When Naomi is settled securely in her sturdy Adirondack chair, Diego and Justin transport her across the sand to the shore of Mercy Bay, the surf mellow today.
Healing and Jahera unfurl two large beach blankets and the humans gather around a feast of hummus, olives, flat bread, cheese, slices of avocado, and sautéed vegetables courtesy of Maahiah, along with fish and chips and wine and lemonade from Big Goose, Helen and Justin’s pub.
“Oh the glory of this place,” says Naomi, smiling at the shining sea. “You know… for the first ten years we lived here, Ezra and I brought Healing and Jean to the beach every day, save for the stormiest of winter days.” She turns to Healing. “The pull was irresistible. Remember?”
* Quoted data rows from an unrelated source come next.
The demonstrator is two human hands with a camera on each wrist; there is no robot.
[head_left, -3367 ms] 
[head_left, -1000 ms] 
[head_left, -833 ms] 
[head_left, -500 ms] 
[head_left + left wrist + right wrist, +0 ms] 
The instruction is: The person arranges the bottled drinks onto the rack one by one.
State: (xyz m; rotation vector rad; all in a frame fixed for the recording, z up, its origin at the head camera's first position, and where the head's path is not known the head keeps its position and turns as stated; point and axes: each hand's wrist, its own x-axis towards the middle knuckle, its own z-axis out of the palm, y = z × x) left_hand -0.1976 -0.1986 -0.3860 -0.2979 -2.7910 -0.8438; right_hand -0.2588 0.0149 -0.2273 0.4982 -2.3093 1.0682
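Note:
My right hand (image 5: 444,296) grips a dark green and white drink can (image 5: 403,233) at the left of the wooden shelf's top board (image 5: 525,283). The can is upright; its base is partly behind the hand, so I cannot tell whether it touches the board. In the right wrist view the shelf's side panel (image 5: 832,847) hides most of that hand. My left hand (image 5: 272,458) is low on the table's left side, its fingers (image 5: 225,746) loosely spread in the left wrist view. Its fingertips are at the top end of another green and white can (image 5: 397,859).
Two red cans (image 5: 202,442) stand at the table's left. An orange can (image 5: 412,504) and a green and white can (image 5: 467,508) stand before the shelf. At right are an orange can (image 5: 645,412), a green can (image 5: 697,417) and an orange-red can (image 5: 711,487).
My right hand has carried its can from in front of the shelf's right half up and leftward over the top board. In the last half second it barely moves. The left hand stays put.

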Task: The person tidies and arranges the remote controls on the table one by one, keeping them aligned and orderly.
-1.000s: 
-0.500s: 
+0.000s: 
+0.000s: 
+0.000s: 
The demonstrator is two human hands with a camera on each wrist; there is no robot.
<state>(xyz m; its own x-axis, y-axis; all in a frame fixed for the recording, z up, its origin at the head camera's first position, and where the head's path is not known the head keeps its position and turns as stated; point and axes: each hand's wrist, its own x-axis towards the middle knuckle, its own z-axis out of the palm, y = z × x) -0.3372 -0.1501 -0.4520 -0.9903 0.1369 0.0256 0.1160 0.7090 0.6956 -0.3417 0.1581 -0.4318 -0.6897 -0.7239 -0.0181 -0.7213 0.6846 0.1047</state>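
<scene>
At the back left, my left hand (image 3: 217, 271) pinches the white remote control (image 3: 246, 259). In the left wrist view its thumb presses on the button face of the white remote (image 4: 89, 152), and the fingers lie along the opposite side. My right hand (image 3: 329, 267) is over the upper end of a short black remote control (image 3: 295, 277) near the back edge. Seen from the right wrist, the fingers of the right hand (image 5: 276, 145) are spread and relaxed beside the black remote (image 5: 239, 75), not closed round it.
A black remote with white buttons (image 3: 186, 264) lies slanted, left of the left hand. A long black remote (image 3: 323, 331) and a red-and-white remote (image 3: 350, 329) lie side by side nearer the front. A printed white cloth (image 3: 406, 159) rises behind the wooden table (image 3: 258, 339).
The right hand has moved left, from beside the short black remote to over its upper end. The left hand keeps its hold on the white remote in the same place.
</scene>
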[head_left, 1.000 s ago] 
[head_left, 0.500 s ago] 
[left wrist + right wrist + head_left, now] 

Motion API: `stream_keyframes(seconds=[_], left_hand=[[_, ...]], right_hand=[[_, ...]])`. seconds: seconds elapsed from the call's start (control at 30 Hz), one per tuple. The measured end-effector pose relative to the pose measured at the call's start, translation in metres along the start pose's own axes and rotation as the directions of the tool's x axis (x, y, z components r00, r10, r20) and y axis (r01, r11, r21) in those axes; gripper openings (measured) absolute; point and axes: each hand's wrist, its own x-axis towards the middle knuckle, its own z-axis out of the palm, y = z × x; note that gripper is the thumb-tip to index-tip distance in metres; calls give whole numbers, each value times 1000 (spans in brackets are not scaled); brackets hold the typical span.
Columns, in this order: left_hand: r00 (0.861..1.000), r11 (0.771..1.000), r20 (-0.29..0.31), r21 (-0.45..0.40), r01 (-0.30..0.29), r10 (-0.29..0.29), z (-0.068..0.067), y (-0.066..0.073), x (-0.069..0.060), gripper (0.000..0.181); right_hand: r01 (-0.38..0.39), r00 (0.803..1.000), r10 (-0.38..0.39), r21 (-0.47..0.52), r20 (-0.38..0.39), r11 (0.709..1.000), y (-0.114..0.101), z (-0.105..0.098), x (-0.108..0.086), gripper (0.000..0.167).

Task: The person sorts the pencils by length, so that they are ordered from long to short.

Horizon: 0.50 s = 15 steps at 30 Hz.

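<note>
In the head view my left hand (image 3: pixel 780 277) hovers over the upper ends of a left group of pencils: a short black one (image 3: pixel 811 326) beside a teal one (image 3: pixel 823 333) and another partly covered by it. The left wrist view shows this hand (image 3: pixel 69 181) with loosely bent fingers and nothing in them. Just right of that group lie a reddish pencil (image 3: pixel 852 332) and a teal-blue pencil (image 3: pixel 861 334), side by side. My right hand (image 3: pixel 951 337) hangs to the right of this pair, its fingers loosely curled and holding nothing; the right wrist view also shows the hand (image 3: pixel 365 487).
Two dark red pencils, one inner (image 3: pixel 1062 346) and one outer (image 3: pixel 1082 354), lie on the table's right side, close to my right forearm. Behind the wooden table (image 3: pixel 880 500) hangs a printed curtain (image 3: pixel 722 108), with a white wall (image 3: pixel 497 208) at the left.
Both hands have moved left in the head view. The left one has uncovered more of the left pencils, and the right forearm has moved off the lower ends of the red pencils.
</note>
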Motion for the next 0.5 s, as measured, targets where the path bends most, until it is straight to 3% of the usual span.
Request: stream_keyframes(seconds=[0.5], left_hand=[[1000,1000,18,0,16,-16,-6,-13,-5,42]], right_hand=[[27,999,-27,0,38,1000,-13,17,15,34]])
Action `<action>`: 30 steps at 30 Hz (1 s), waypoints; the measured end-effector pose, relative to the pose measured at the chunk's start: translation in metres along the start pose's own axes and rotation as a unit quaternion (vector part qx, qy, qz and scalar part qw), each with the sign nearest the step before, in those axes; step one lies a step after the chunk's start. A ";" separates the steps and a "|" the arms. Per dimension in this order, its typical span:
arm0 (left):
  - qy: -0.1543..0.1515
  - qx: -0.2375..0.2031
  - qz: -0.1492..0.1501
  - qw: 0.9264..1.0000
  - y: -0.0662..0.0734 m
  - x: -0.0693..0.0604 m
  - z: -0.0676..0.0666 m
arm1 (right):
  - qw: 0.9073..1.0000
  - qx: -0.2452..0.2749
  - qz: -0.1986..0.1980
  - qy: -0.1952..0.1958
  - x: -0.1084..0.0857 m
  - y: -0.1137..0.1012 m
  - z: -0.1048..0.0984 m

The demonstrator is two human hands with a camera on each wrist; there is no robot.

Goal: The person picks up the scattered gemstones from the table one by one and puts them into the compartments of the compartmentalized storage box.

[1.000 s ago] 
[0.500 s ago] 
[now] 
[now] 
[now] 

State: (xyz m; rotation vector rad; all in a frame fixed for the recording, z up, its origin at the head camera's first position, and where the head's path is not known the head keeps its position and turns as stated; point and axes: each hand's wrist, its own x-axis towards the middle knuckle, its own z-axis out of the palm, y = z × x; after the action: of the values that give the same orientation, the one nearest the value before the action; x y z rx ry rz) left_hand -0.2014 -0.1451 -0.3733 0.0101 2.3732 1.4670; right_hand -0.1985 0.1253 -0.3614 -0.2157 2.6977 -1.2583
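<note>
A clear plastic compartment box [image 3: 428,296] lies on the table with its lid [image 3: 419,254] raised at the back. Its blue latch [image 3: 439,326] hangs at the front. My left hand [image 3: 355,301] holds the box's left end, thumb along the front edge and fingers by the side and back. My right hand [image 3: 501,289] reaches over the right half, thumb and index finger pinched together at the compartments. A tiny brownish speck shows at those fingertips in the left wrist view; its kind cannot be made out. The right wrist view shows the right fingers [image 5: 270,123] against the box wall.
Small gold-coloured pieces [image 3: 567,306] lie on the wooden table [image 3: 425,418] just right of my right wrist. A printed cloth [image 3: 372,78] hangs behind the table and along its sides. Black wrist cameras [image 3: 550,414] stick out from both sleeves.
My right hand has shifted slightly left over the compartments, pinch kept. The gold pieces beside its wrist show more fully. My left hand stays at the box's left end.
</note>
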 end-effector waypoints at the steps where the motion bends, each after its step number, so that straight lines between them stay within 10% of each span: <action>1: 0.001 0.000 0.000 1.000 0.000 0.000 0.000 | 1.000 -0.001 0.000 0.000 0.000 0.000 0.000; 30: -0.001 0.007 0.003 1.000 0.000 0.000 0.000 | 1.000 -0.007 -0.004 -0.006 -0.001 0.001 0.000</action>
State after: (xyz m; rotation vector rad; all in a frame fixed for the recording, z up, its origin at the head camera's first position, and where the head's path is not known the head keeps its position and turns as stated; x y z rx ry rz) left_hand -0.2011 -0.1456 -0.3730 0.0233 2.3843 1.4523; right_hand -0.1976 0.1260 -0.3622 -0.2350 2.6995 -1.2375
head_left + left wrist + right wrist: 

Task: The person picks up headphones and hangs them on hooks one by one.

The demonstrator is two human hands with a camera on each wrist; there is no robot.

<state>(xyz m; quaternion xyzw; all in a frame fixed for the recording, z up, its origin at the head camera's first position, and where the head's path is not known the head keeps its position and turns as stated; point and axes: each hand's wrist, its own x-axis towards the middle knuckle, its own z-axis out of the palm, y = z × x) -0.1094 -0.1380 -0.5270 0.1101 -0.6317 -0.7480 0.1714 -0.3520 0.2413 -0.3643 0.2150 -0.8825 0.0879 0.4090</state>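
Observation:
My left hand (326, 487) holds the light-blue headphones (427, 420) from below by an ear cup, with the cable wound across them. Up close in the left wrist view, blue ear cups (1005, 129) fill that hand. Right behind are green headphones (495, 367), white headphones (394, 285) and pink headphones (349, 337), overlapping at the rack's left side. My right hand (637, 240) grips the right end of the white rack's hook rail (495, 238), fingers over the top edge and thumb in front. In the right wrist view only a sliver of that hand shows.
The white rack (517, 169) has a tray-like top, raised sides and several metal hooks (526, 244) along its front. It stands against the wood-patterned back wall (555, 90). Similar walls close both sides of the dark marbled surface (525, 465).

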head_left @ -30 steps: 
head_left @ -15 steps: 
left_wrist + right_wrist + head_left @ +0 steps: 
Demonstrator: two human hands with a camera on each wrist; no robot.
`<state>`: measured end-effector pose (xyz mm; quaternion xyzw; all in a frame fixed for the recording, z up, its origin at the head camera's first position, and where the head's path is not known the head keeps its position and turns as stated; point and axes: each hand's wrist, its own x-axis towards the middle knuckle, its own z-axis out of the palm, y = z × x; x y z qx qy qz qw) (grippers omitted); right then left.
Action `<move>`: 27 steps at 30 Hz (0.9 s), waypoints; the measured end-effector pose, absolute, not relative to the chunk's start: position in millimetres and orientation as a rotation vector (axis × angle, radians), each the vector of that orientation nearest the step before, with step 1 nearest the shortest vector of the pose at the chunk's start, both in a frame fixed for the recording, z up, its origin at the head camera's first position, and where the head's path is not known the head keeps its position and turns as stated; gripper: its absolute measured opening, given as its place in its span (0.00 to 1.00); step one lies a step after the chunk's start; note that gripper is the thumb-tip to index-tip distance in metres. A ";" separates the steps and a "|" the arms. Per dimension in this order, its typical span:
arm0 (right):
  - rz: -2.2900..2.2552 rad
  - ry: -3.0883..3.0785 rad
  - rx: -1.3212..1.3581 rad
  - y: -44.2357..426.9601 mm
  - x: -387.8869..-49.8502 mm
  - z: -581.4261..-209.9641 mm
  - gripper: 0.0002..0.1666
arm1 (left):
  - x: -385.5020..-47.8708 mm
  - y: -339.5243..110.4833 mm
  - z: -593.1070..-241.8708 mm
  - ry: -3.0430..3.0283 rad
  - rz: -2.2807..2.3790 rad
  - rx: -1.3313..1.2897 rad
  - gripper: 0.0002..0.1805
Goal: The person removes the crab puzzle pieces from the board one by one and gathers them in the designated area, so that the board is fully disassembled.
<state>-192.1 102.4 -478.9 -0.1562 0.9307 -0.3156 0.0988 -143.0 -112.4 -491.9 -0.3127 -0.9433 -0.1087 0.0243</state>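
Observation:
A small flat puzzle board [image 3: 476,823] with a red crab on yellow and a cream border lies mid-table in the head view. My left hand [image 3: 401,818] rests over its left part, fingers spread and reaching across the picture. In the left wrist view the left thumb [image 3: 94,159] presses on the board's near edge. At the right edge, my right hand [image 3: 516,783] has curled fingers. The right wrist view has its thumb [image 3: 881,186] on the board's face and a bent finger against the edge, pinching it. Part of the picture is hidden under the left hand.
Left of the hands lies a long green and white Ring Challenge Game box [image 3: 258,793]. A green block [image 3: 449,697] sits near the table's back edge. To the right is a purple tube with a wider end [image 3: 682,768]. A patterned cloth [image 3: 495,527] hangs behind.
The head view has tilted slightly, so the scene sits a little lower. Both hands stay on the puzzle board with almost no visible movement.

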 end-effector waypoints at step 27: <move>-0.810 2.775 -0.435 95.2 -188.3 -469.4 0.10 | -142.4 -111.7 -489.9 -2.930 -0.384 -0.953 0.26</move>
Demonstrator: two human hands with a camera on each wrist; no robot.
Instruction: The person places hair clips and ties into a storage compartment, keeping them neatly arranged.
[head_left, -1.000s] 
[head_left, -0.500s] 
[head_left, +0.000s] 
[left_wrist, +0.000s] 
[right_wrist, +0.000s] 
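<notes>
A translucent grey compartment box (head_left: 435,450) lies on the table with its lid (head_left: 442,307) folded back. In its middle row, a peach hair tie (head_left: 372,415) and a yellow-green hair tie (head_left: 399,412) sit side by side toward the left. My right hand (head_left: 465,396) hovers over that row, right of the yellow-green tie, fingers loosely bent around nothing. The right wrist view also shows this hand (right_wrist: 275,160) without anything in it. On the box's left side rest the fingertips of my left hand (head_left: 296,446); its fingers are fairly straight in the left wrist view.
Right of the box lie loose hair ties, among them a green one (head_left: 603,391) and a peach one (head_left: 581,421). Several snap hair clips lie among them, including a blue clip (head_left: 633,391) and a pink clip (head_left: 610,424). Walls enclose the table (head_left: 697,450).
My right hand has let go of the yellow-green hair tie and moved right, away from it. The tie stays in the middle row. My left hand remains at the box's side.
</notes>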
“And it remains my habit seventy years gone by,” says Healing, nodding in thanks to her.
“Irresistible,” says Diego, who just now learned Naomi is going to die soon. “Like the tide going out.” He looks at Naomi. “I’m gonna come see you every day. Okay? Teresa will want to come, too.”
“I was hoping you’d say that,” she says, smiling at him.
“The big question is, why don’t I come here every day?” says Justin, wiggling his toes in the sand and looking at Helen. “You bring Pushkin almost every day.”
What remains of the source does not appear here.